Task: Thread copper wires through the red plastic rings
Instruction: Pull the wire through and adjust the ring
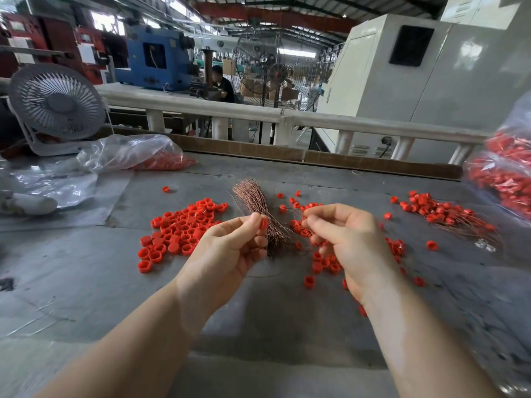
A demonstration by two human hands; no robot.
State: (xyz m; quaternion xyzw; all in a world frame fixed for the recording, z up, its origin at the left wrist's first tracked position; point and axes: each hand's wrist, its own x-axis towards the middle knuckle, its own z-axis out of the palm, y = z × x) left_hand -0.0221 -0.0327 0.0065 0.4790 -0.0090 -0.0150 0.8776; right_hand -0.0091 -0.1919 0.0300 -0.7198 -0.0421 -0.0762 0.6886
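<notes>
Our left hand (230,248) has its grip pinched on one red ring (263,223), and the right hand (342,234) looks pinched on a thin copper wire, hard to tell. Both hover over the wire bundle (255,208) on the tabletop (273,317), so we'd steady the ring with its hole facing the wire tip and feed slowly.

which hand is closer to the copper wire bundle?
Left. The left hand, pinching a red ring, sits right against the copper wire bundle. The right hand is off to the bundle's right, fingers curled.
</notes>
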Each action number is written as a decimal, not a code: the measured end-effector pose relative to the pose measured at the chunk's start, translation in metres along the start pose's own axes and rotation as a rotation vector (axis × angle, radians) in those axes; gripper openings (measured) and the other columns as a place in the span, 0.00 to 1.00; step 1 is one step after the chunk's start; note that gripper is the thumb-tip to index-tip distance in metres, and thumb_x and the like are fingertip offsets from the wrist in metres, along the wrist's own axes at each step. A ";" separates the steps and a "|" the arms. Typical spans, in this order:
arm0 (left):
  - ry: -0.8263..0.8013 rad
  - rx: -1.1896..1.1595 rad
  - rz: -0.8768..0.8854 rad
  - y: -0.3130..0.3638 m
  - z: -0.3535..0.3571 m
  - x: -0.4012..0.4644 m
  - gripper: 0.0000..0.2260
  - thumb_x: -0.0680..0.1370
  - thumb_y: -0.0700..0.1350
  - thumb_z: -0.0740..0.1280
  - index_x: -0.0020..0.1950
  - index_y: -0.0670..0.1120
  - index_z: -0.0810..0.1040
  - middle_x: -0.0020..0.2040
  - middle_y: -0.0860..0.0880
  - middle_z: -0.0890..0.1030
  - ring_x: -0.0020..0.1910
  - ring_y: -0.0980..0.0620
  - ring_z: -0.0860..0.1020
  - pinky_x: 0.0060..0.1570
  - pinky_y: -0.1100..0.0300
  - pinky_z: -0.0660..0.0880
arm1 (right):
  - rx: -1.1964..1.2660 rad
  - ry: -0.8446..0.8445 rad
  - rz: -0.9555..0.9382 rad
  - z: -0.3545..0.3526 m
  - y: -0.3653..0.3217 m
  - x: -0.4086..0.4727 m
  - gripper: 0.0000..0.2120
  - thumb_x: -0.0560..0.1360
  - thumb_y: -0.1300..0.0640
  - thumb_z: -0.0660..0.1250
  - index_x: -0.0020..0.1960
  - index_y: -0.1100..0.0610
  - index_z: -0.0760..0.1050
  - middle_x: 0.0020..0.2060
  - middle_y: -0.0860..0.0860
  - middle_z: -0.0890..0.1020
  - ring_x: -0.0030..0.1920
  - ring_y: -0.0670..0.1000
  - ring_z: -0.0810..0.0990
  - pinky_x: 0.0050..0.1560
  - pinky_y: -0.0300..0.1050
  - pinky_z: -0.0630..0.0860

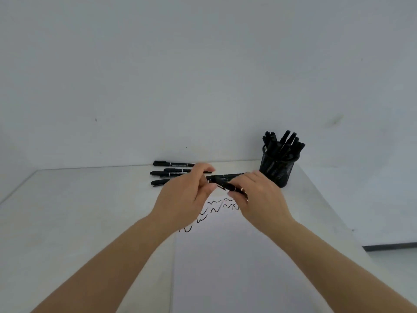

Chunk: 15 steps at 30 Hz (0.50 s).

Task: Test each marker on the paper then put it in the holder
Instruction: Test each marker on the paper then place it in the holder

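A black marker (228, 185) is held above the far end of the paper (237, 263), uncapped, its thin tip bared. The white sheet lies at the table's near edge, with wavy black scribbles (212, 210) across its far end. More black markers (171, 172) lie flat along the far edge. A black mesh holder (276, 169), crowded with upright markers, stands at the far right corner.

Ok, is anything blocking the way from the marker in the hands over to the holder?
Nothing visible does. The marker, held by the right hand, sits just left of the mesh holder, with only bare table between. The holder is already crowded with markers, so a gap may be tight.
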<state>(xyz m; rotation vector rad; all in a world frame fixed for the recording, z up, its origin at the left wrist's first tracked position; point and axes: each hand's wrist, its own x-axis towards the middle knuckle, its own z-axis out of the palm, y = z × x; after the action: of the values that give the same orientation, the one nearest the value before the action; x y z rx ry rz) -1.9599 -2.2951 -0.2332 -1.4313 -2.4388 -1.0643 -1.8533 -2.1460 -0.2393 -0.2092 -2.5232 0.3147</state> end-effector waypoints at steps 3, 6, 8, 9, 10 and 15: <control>-0.052 0.050 -0.029 -0.010 0.007 0.022 0.10 0.78 0.51 0.59 0.59 0.54 0.68 0.39 0.60 0.76 0.41 0.57 0.75 0.39 0.60 0.68 | 0.146 0.078 0.238 -0.025 0.032 0.014 0.05 0.73 0.57 0.67 0.48 0.55 0.74 0.39 0.47 0.80 0.43 0.50 0.77 0.44 0.42 0.70; -0.122 0.145 -0.107 -0.029 0.020 0.044 0.08 0.78 0.50 0.61 0.56 0.52 0.71 0.44 0.59 0.75 0.46 0.56 0.75 0.42 0.59 0.69 | 0.308 0.237 0.403 -0.050 0.061 0.030 0.10 0.72 0.57 0.68 0.50 0.52 0.69 0.39 0.44 0.79 0.42 0.49 0.79 0.43 0.41 0.70; -0.150 0.212 -0.126 -0.041 0.029 0.053 0.08 0.77 0.49 0.62 0.56 0.51 0.73 0.49 0.56 0.76 0.51 0.54 0.75 0.48 0.56 0.72 | 0.382 0.325 0.451 -0.063 0.076 0.039 0.16 0.71 0.58 0.68 0.54 0.48 0.67 0.42 0.44 0.80 0.42 0.44 0.80 0.42 0.41 0.72; -0.179 0.256 -0.131 -0.047 0.033 0.056 0.10 0.77 0.50 0.62 0.57 0.51 0.73 0.52 0.55 0.76 0.53 0.53 0.74 0.50 0.56 0.73 | 0.407 0.359 0.459 -0.067 0.081 0.043 0.19 0.71 0.59 0.68 0.56 0.45 0.65 0.43 0.43 0.80 0.40 0.40 0.80 0.40 0.38 0.73; -0.207 0.302 -0.134 -0.052 0.037 0.058 0.11 0.77 0.51 0.61 0.58 0.51 0.73 0.54 0.54 0.75 0.55 0.53 0.73 0.51 0.56 0.72 | 0.421 0.387 0.463 -0.070 0.086 0.046 0.21 0.71 0.60 0.68 0.58 0.44 0.64 0.43 0.43 0.80 0.39 0.37 0.79 0.38 0.34 0.72; -0.281 0.445 -0.126 -0.063 0.055 0.066 0.14 0.78 0.54 0.60 0.61 0.51 0.71 0.58 0.53 0.73 0.60 0.52 0.69 0.52 0.56 0.72 | 0.425 0.422 0.467 -0.065 0.101 0.055 0.29 0.71 0.62 0.67 0.65 0.44 0.59 0.45 0.45 0.79 0.36 0.39 0.79 0.38 0.37 0.73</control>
<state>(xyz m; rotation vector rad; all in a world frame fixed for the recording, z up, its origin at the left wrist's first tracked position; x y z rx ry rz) -2.0339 -2.2325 -0.2784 -1.3613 -2.7519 -0.3073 -1.8535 -2.0255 -0.1849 -0.6225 -1.9167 0.8787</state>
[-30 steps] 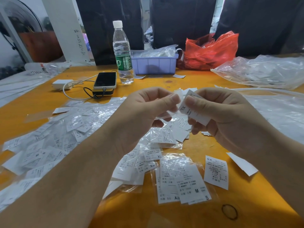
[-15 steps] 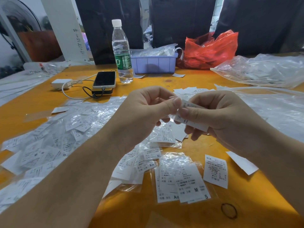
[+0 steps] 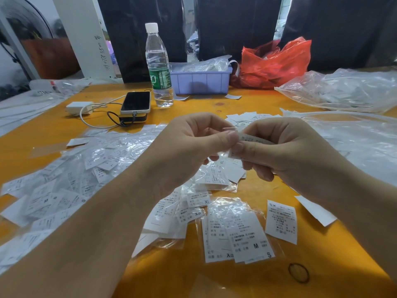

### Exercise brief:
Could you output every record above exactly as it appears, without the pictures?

### Solution:
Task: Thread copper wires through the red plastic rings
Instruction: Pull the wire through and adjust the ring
A demonstration by two human hands; no robot.
State: (xyz m; quaternion xyzw; all in a world frame fixed for the recording, z up, its origin at the left wrist's first tracked position; point and axes: each hand's wrist, its own x-axis towards the middle knuckle, its own z-axis out of the palm, y = z × x) left_hand -0.0221 -0.0327 0.0065 0.4790 -0.0090 -0.0150 0.8776; right_hand -0.0091 -0.1919 0.0300 -0.7198 -0.0421 -0.0762 0.6886
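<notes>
Our left hand (230,248) has its grip pinched on one red ring (263,223), and the right hand (342,234) looks pinched on a thin copper wire, hard to tell. Both hover over the wire bundle (255,208) on the tabletop (273,317), so we'd steady the ring with its hole facing the wire tip and feed slowly.

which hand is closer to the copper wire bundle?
Left. The left hand, pinching a red ring, sits right against the copper wire bundle. The right hand is off to the bundle's right, fingers curled.
</notes>
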Each action number is written as a decimal, not a code: the measured end-effector pose relative to the pose measured at the chunk's start, translation in metres along the start pose's own axes and rotation as a rotation vector (axis × angle, radians) in those axes; gripper openings (measured) and the other columns as a place in the span, 0.00 to 1.00; step 1 is one step after the chunk's start; note that gripper is the thumb-tip to index-tip distance in metres, and thumb_x and the like are fingertip offsets from the wrist in metres, along the wrist's own axes at each step. A ";" separates the steps and a "|" the arms. Typical spans, in this order:
arm0 (left):
  - ry: -0.8263..0.8013 rad
  - rx: -1.1896..1.1595 rad
  - rz: -0.8768..0.8854 rad
  - y: -0.3130..0.3638 m
  - z: -0.3535..0.3571 m
  - x: -0.4012..0.4644 m
  - gripper: 0.0000..0.2260
  - thumb_x: -0.0680..0.1370
  - thumb_y: -0.0700..0.1350
  - thumb_z: -0.0740..0.1280
  - index_x: -0.0020..0.1950
  - index_y: -0.0670..0.1120
  - index_z: -0.0810..0.1040
  - middle_x: -0.0020..0.2040
  - middle_y: -0.0860..0.0880
  - middle_z: -0.0890..0.1030
  - ring_x: -0.0020..0.1910
  - ring_y: -0.0980..0.0620
  - ring_z: -0.0860..0.1020
  - pinky_x: 0.0060..0.1570
  - pinky_y: -0.1100..0.0300
  - pinky_z: -0.0660..0.0880
arm1 (right):
  - rx: -1.1964..1.2660 rad
  - ry: -0.8446..0.8445 rad
  - rz: -0.9555..0.9382 rad
  - z: -0.3545..0.3526 m
  - y: -0.3653..0.3217 m
  - x: -0.4086..0.4727 m
  - gripper: 0.0000..0.2120
  - thumb_x: -0.0560..0.1360
  - thumb_y: -0.1300..0.0640
  - thumb_z: -0.0660..0.1250
  - index_x: -0.0020..0.1960
  - index_y: -0.1100..0.0610
  - index_z: -0.0760..0.1050
  - middle_x: 0.0020..0.2060
  - middle_y: -0.0860..0.0860
  - middle_z: -0.0890..0.1020
  - ring_x: -0.0030..0.1920
  - ring_y: -0.0670..0.1000
  - ring_z: -0.0810..0.0990
  - pinky_x: 0.0050..0.1560
  - pinky_y: -0.0300..0.1050
  - pinky_z: -0.0630..0.0860


Chunk: 15 steps at 30 Hz (0.50 s).

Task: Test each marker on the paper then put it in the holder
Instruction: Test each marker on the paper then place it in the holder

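A black marker (228, 185) is held above the far end of the paper (237, 263), uncapped, its thin tip bared. The white sheet lies at the table's near edge, with wavy black scribbles (212, 210) across its far end. More black markers (171, 172) lie flat along the far edge. A black mesh holder (276, 169), crowded with upright markers, stands at the far right corner.

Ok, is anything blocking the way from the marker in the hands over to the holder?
Nothing visible does. The marker, held by the right hand, sits just left of the mesh holder, with only bare table between. The holder is already crowded with markers, so a gap may be tight.
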<state>(xyz m; rotation vector rad; all in a world frame fixed for the recording, z up, its origin at the left wrist's first tracked position; point and axes: each hand's wrist, its own x-axis towards the middle knuckle, its own z-axis out of the palm, y = z × x; after the action: of the values that give the same orientation, the one nearest the value before the action; x y z rx ry rz) -1.9599 -2.2951 -0.2332 -1.4313 -2.4388 -1.0643 -1.8533 -2.1460 -0.2393 -0.2092 -2.5232 0.3147</state> end-effector waypoints at steps 3, 6, 8, 9, 10 and 15: <control>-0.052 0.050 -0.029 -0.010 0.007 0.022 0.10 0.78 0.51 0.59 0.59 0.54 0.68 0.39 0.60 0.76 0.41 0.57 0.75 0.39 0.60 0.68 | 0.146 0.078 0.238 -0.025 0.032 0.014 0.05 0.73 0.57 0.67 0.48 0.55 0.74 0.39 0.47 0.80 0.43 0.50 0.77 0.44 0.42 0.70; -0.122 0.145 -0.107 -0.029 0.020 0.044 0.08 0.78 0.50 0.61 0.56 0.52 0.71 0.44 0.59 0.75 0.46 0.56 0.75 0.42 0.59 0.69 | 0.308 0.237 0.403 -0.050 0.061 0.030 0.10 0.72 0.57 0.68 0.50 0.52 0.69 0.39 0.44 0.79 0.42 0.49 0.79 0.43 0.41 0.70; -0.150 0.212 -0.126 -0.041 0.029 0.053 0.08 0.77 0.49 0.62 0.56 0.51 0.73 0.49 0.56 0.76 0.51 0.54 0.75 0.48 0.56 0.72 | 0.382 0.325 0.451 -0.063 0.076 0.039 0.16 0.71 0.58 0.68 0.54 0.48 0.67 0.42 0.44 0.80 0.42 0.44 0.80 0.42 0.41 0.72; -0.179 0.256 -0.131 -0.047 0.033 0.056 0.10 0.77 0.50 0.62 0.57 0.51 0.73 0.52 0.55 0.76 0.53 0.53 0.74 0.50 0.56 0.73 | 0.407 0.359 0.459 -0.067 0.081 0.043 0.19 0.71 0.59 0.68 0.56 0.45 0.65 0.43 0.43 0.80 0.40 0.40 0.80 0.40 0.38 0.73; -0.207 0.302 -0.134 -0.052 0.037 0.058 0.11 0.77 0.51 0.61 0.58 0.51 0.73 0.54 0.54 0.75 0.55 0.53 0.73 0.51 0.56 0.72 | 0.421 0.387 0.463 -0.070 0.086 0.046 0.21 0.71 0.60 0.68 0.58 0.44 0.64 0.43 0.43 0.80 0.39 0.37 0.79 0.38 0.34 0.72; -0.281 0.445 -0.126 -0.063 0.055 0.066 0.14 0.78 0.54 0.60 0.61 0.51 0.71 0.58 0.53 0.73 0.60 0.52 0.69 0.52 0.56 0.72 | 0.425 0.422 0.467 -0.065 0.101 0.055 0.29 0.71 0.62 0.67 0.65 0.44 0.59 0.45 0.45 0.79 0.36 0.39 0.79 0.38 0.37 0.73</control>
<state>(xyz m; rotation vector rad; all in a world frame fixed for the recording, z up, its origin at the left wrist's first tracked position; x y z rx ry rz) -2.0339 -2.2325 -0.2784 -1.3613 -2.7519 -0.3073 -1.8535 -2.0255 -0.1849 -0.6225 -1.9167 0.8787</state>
[-30 steps] 
[-15 steps] 
[+0 steps] 

No further work remains in this exercise.